Introduction

Response time of a request is usually the primary measure of performance of a service, and availability is often very important.

Stream processing is somewhere between online and offline/batch processing so it is sometimes called near-real-time or nearline processing.
MapReduce is a fairly low-level programming model compared to the parallel processing systems that were developed for data warehouses many years previously, but it was a major step forward in terms of the scale of processing that could be achieved on commodity hardware.

Batch Processing with Unix Tools

Simple Log Analysis

The sort utility in GNU Coreutils (Linux) automatically handles larger-than memory datasets by spilling to disk, and automatically parallelizes sorting across multiple CPU cores. The bottleneck is likely to be the rate at which the input file can be read from disk.

The Unix Philosophy

The idea of connecting programs with pipes became part of what is now known as the "Unix philosophy".

Unix Philosophy Principles

Make each program do one thing well. To do a new job, build afresh rather than complicate old programs by adding new “features”.
Expect the output of every program to become the input to another, as yet unknown, program. Don’t clutter output with extraneous information. Avoid stringently columnar or binary input formats. Don’t insist on interactive input.
Design and build software, even operating systems, to be tried early, ideally within weeks. Don’t hesitate to throw away the clumsy parts and rebuild them.
Use tools in preference to unskilled help to lighten a programming task, even if you have to detour to build the tools and expect to throw some of them out after you’ve finished using them.

Not many pieces of software interoperate and compose as well as Unix tools can do.

The biggest limitation of Unix tools is that they run only on a single machine, and that’s where tools like Hadoop come in.

MapReduce and Distributed Filesystems

MapReduce is a bit like Unix tools, but distributed across potentially thousands of machines. Like Unix tools, it is a fairly blunt, brute-force, but surprisingly effective tool.
While Unix tools use stdin and stdout as input and output, MapReduce jobs read and write files on a distributed filesystem.
Various other distributed filesystems besides HDFS exist, such as GlusterFS and the Quantcast File System (QFS).
HDFS is based on the shared-nothing principle.

HDFS consists of a daemon process running on each machine, exposing a network service that allows other nodes to access files stored on that machine.

MapReduce Job Execution

MapReduce is a programming framework with which you can write code to process large datasets in a distributed filesystem like HDFS.
The mapper is called once for every input record, and its job is to extract the key and value from the input record.
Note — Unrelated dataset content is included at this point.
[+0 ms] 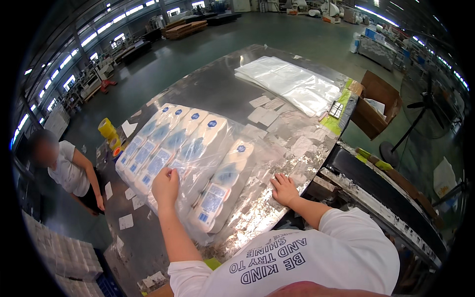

For each input, it may generate any number of key-value pairs (including none).
The MapReduce framework takes the key-value pairs produced by the mappers, collects all the values belonging to the same key, and calls the reducer with an iterator over that collection of values.

The main difference from pipelines of Unix commands is that MapReduce can parallelize a computation across many machines, without you having to write code to explicitly handle the parallelism.
It is possible to use standard Unix tools as mappers and reducers in a distributed computation.

The reduce task takes the files from the mappers and merges them together, preserving the sort order.
It is very common for MapReduce jobs to be chained together into workflows, such that the output of one job becomes the input to the next job.
Various higher-level tools for Hadoop, such as Pig, Hive, Cascading, Crunch, and FlumeJava, also set up workflows of multiple MapReduce stages that are automatically wired together appropriately.

Reduce-Side Joins and Grouping

When a MapReduce job is given a set of files as input, it reads the entire content of all of those files; a database would call this operation a full table scan.
When we talk about joins in the context of batch processing, we mean resolving all occurrences of some association within a dataset.
In order to achieve good throughput in a batch process, the computation must be (as much as possible) local to one machine. Making random-access requests over the network for every record you want to process is too slow.

In a sort-merge join, the mappers and the sorting process make sure that all the necessary data to perform the join operation for a particular user ID is brought together in the same place.
Using the MapReduce programming model has separated the physical network communication aspects of the computation from the application logic.
A common use for grouping is collating all the activity events for a particular user session, in order to find out the sequence of actions that the user took which is a process called sessionization.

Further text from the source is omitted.